Segment Start: Exercise inputs
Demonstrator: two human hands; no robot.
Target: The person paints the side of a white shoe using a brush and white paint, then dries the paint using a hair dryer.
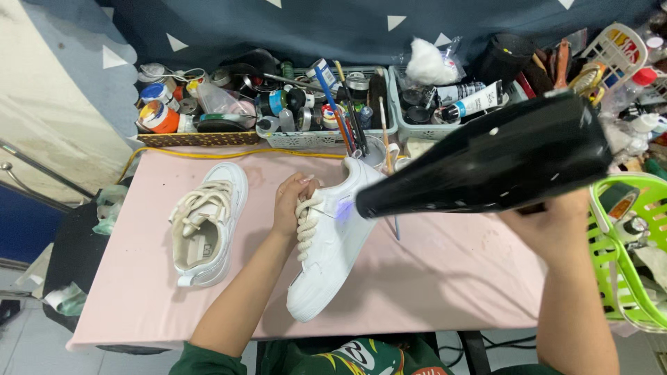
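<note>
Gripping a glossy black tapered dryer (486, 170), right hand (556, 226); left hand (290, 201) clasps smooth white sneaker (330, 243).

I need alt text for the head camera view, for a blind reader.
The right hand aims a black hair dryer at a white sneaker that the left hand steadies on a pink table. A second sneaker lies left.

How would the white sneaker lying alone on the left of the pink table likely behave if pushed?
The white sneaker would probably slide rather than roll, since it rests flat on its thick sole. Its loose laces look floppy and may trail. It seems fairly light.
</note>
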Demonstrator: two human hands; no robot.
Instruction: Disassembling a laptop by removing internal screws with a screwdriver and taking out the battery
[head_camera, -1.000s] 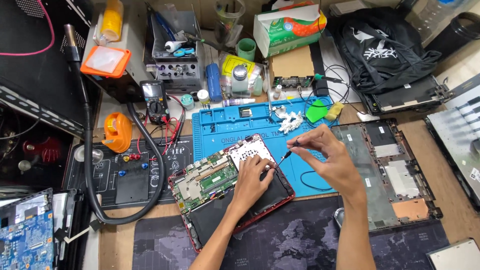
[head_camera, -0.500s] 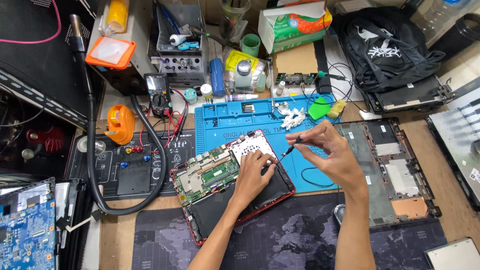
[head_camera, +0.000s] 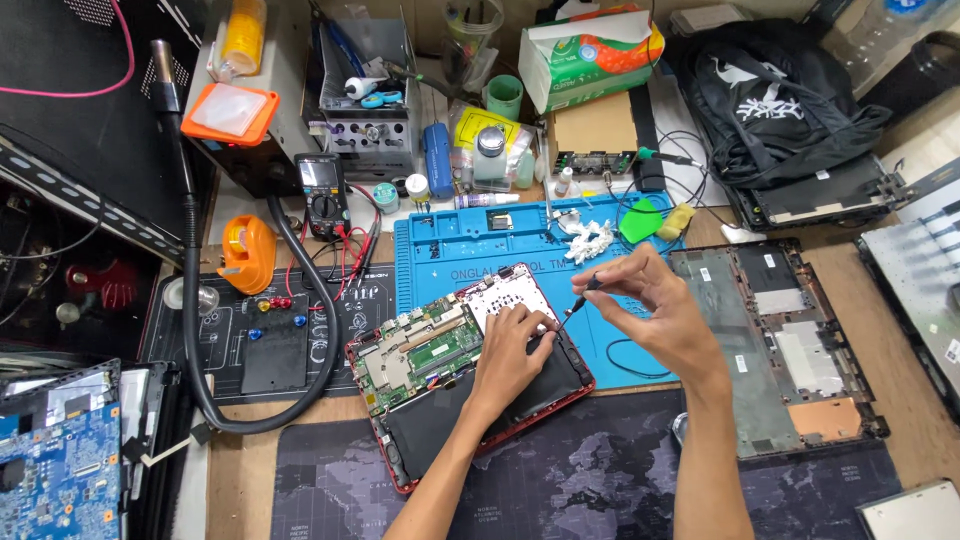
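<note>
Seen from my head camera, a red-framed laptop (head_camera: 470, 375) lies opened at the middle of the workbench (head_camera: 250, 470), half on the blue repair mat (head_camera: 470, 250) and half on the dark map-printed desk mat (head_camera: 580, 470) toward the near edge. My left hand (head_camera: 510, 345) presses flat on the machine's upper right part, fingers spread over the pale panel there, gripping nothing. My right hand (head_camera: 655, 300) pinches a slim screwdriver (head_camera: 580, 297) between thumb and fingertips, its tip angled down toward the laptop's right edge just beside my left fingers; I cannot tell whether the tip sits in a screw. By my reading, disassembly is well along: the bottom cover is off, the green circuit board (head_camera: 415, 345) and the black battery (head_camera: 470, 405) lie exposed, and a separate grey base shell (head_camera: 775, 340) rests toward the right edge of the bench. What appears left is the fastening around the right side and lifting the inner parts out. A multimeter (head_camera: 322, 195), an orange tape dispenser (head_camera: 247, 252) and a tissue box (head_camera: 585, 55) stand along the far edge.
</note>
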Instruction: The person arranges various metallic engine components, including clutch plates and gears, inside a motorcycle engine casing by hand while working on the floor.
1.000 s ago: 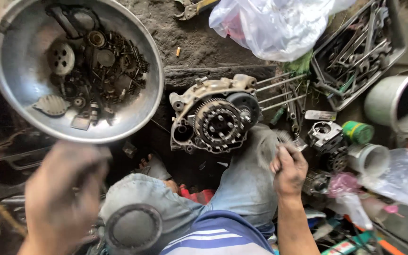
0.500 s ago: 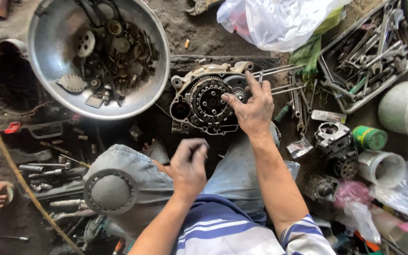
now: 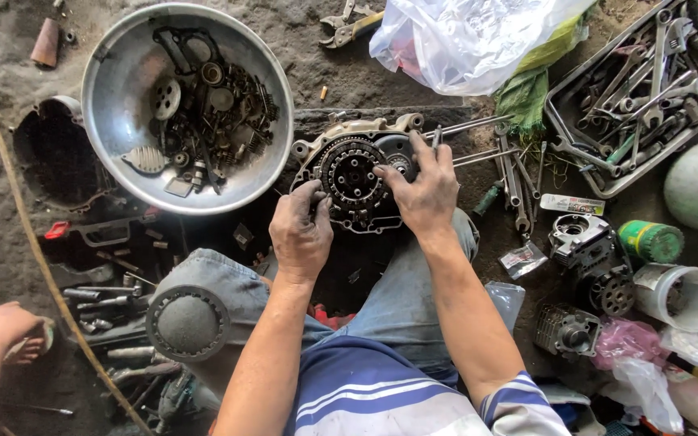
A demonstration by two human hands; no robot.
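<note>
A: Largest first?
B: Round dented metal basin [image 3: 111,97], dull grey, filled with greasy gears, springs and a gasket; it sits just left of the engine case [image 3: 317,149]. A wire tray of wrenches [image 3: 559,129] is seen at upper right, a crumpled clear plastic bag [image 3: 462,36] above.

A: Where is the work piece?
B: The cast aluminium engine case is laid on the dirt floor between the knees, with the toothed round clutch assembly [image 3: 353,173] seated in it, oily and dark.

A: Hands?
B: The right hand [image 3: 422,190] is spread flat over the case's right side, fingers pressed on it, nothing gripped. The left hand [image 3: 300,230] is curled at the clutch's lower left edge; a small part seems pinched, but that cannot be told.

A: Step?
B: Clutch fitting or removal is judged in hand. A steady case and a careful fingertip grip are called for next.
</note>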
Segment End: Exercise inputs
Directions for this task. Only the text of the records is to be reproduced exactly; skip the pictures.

Task solution.
Demonstrator: two human hands; no robot.
Target: The person paints the side of a white shoe using a brush and white paint, then dries the paint using a hair dryer.
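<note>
Gripping a glossy black tapered dryer (486, 170), right hand (556, 226); left hand (290, 201) clasps smooth white sneaker (330, 243).

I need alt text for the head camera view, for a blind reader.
The right hand aims a black hair dryer at a white sneaker that the left hand steadies on a pink table. A second sneaker lies left.

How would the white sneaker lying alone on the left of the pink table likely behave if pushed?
The white sneaker would probably slide rather than roll, since it rests flat on its thick sole. Its loose laces look floppy and may trail. It seems fairly light.
</note>
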Demonstrator: two human hands; no robot.
Instruction: Disassembling a laptop by removing internal screws with a screwdriver and taking out the battery
[head_camera, -1.000s] 
[head_camera, -0.500s] 
[head_camera, +0.000s] 
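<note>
Seen from my head camera, a red-framed laptop (head_camera: 470, 375) lies opened at the middle of the workbench (head_camera: 250, 470), half on the blue repair mat (head_camera: 470, 250) and half on the dark map-printed desk mat (head_camera: 580, 470) toward the near edge. My left hand (head_camera: 510, 345) presses flat on the machine's upper right part, fingers spread over the pale panel there, gripping nothing. My right hand (head_camera: 655, 300) pinches a slim screwdriver (head_camera: 580, 297) between thumb and fingertips, its tip angled down toward the laptop's right edge just beside my left fingers; I cannot tell whether the tip sits in a screw. By my reading, disassembly is well along: the bottom cover is off, the green circuit board (head_camera: 415, 345) and the black battery (head_camera: 470, 405) lie exposed, and a separate grey base shell (head_camera: 775, 340) rests toward the right edge of the bench. What appears left is the fastening around the right side and lifting the inner parts out. A multimeter (head_camera: 322, 195), an orange tape dispenser (head_camera: 247, 252) and a tissue box (head_camera: 585, 55) stand along the far edge.
</note>
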Instruction: The person arranges various metallic engine components, including clutch plates and gears, inside a motorcycle engine casing by hand while working on the floor.
1.000 s ago: 
0.500 s ago: 
now: 
A demonstration by two human hands; no robot.
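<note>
A: Largest first?
B: Round dented metal basin [image 3: 111,97], dull grey, filled with greasy gears, springs and a gasket; it sits just left of the engine case [image 3: 317,149]. A wire tray of wrenches [image 3: 559,129] is seen at upper right, a crumpled clear plastic bag [image 3: 462,36] above.

A: Where is the work piece?
B: The cast aluminium engine case is laid on the dirt floor between the knees, with the toothed round clutch assembly [image 3: 353,173] seated in it, oily and dark.

A: Hands?
B: The right hand [image 3: 422,190] is spread flat over the case's right side, fingers pressed on it, nothing gripped. The left hand [image 3: 300,230] is curled at the clutch's lower left edge; a small part seems pinched, but that cannot be told.

A: Step?
B: Clutch fitting or removal is judged in hand. A steady case and a careful fingertip grip are called for next.
</note>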

Nothing remains to be added to the answer.